Work to complete: I would like you to transcribe all of the data exactly.

---

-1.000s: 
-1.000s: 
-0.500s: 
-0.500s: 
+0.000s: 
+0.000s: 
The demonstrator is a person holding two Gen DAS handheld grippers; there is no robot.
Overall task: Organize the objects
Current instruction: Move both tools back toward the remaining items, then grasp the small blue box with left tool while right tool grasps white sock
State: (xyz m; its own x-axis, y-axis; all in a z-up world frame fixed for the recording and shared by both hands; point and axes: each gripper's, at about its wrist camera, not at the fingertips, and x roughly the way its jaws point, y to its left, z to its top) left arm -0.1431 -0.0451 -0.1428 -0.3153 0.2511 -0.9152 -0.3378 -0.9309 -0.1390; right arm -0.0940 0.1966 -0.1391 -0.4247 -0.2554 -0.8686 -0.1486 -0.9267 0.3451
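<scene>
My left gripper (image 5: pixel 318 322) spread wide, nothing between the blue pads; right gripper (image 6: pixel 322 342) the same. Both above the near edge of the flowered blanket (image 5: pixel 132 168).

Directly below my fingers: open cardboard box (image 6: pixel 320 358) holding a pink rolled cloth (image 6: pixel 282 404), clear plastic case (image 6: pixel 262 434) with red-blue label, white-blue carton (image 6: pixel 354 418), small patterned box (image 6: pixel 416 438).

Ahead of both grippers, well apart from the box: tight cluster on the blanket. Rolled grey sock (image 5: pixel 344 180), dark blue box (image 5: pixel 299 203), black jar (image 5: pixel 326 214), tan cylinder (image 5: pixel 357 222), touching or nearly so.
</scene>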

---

Exercise response:
-1.000s: 
-1.000s: 
-0.500s: 
-0.500s: 
+0.000s: 
+0.000s: 
The demonstrator is a person holding two Gen DAS handheld grippers; there is no robot.
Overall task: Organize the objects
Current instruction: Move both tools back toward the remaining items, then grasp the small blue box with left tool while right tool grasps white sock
State: (xyz m; its own x-axis, y-axis; all in a z-up world frame fixed for the recording and shared by both hands; point and axes: each gripper's, at about its wrist camera, not at the fingertips, and x roughly the way its jaws point, y to its left, z to its top) left arm -0.1431 -0.0451 -0.1428 -0.3153 0.2511 -0.9152 -0.3378 -0.9309 -0.1390; right arm -0.0940 0.1966 -0.1391 -0.4247 -0.2554 -0.8686 -0.1486 -0.9267 0.3451
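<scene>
My left gripper (image 5: pixel 318 322) spread wide, nothing between the blue pads; right gripper (image 6: pixel 322 342) the same. Both above the near edge of the flowered blanket (image 5: pixel 132 168).

Directly below my fingers: open cardboard box (image 6: pixel 320 358) holding a pink rolled cloth (image 6: pixel 282 404), clear plastic case (image 6: pixel 262 434) with red-blue label, white-blue carton (image 6: pixel 354 418), small patterned box (image 6: pixel 416 438).

Ahead of both grippers, well apart from the box: tight cluster on the blanket. Rolled grey sock (image 5: pixel 344 180), dark blue box (image 5: pixel 299 203), black jar (image 5: pixel 326 214), tan cylinder (image 5: pixel 357 222), touching or nearly so.
</scene>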

Nothing remains to be done, and the exercise is complete.